Task directions: In the listing below, the answer starts at the line that has "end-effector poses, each" and stops after the line that has "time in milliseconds"; please repeat that part exactly and nothing more.

Data supplied:
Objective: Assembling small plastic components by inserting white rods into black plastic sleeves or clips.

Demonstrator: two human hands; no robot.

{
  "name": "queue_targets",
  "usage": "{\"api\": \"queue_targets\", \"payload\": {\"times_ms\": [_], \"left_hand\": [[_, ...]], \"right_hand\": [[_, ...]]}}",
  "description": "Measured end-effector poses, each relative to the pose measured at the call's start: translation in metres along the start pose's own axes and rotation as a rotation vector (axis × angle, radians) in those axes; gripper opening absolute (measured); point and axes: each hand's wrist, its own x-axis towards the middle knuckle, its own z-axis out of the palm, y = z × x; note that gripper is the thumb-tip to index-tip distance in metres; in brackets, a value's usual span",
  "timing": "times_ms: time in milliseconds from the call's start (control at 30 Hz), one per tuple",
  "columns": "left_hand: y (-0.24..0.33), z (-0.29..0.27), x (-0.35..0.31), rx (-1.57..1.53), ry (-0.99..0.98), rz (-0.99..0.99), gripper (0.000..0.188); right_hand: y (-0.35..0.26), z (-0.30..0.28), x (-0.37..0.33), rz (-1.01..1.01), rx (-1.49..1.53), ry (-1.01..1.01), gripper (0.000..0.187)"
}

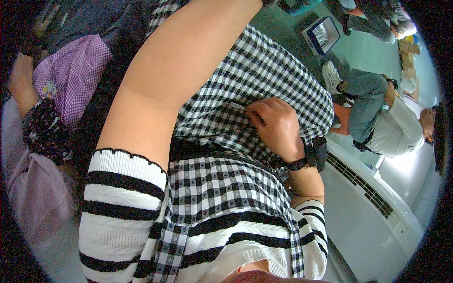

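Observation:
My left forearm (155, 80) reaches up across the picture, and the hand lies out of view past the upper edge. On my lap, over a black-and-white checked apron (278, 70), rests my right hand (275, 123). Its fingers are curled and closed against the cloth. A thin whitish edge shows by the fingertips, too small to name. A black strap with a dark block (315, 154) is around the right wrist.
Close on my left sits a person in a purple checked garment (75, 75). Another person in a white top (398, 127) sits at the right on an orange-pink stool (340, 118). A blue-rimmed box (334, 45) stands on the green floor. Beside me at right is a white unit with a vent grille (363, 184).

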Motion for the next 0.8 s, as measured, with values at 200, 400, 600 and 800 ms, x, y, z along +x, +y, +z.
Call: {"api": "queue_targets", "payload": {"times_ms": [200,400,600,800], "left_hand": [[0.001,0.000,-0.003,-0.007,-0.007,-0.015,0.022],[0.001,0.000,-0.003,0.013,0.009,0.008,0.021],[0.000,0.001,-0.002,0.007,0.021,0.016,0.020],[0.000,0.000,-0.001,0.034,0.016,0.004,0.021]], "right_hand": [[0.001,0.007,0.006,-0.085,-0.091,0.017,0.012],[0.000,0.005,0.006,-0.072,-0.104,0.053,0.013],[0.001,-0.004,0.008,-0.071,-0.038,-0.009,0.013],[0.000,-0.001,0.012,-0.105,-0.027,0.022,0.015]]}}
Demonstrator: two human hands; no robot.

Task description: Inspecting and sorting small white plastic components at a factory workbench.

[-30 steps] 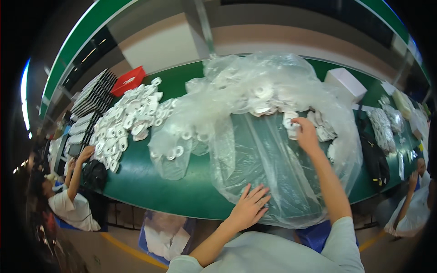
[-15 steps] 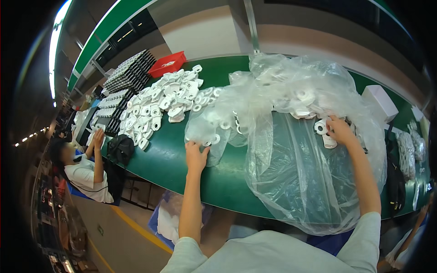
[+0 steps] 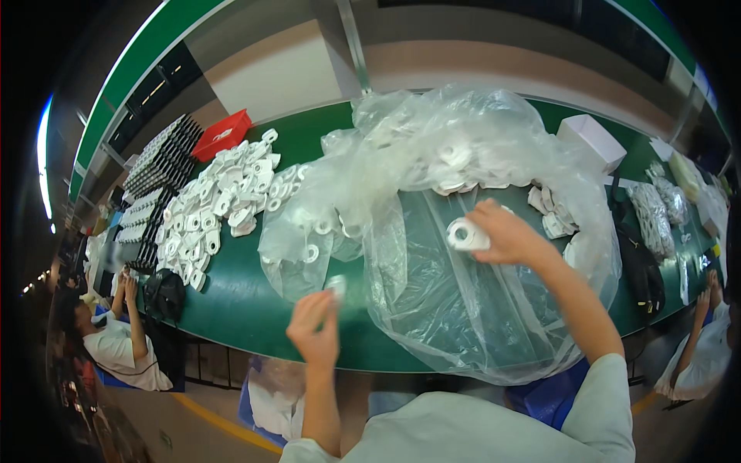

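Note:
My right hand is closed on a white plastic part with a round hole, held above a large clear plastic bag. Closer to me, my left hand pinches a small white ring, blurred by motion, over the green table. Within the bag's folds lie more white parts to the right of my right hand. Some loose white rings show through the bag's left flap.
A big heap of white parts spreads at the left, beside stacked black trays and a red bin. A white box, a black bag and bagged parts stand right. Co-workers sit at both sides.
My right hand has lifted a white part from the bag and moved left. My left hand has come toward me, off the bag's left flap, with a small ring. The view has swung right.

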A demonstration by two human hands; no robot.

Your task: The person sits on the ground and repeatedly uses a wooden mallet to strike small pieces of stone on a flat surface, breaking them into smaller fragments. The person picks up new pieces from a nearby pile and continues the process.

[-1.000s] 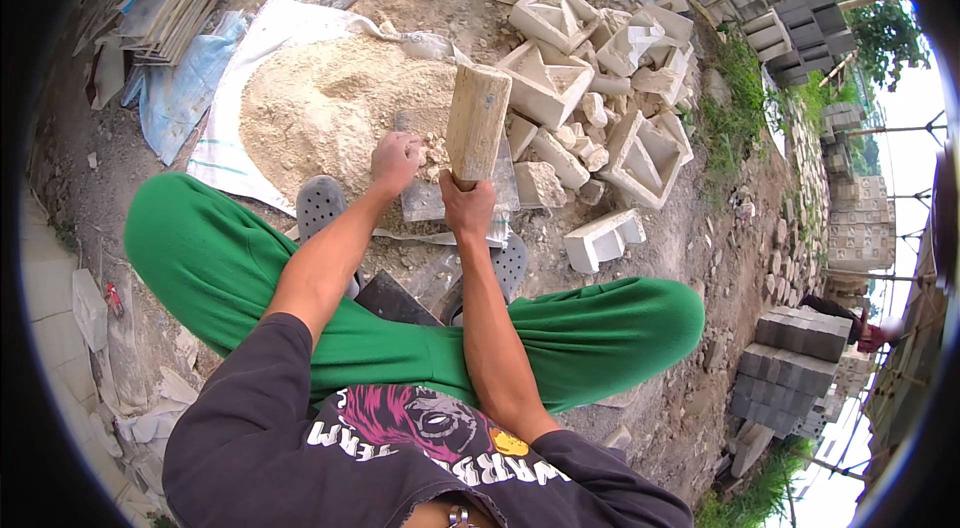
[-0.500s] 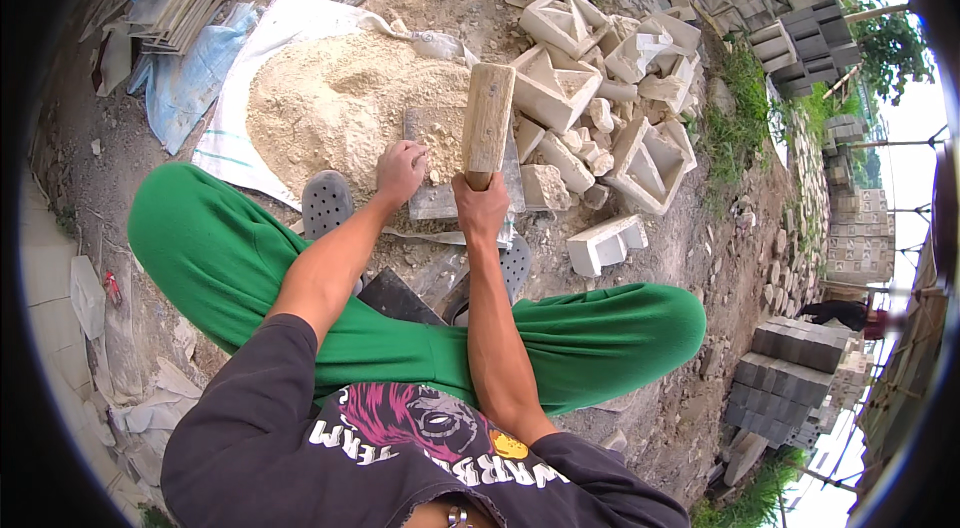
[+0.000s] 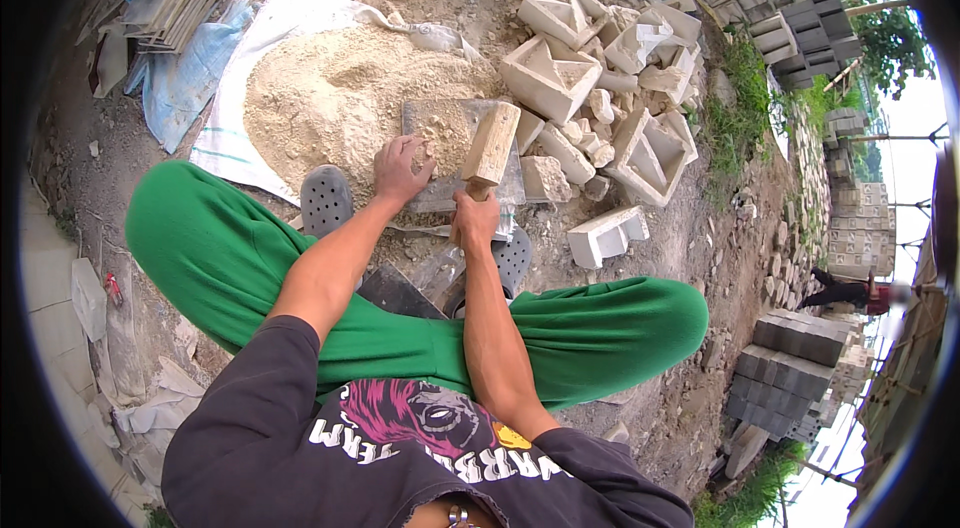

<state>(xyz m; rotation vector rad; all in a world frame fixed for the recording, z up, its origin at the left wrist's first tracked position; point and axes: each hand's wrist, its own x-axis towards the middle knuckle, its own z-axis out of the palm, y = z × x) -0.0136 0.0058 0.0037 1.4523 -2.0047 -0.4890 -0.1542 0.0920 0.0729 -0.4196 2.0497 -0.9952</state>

Answer to the problem:
  "description": "Measured end-effector poses, each relative to the pose measured at the call's start: translation in metres along the start pose's own axes and rotation as a rotation vector (axis × angle, radians) in those axes; gripper opening absolute (measured); point and axes: each hand's wrist, its own x-axis towards the middle knuckle, its own z-axis out of the palm, y = z × x; note that gripper is the thumb-tip to index-tip distance in metres; in brackets, a value's usual span",
  "timing": "times_ms: time in milliseconds from the call's start (control at 30 Hz), one per tuple",

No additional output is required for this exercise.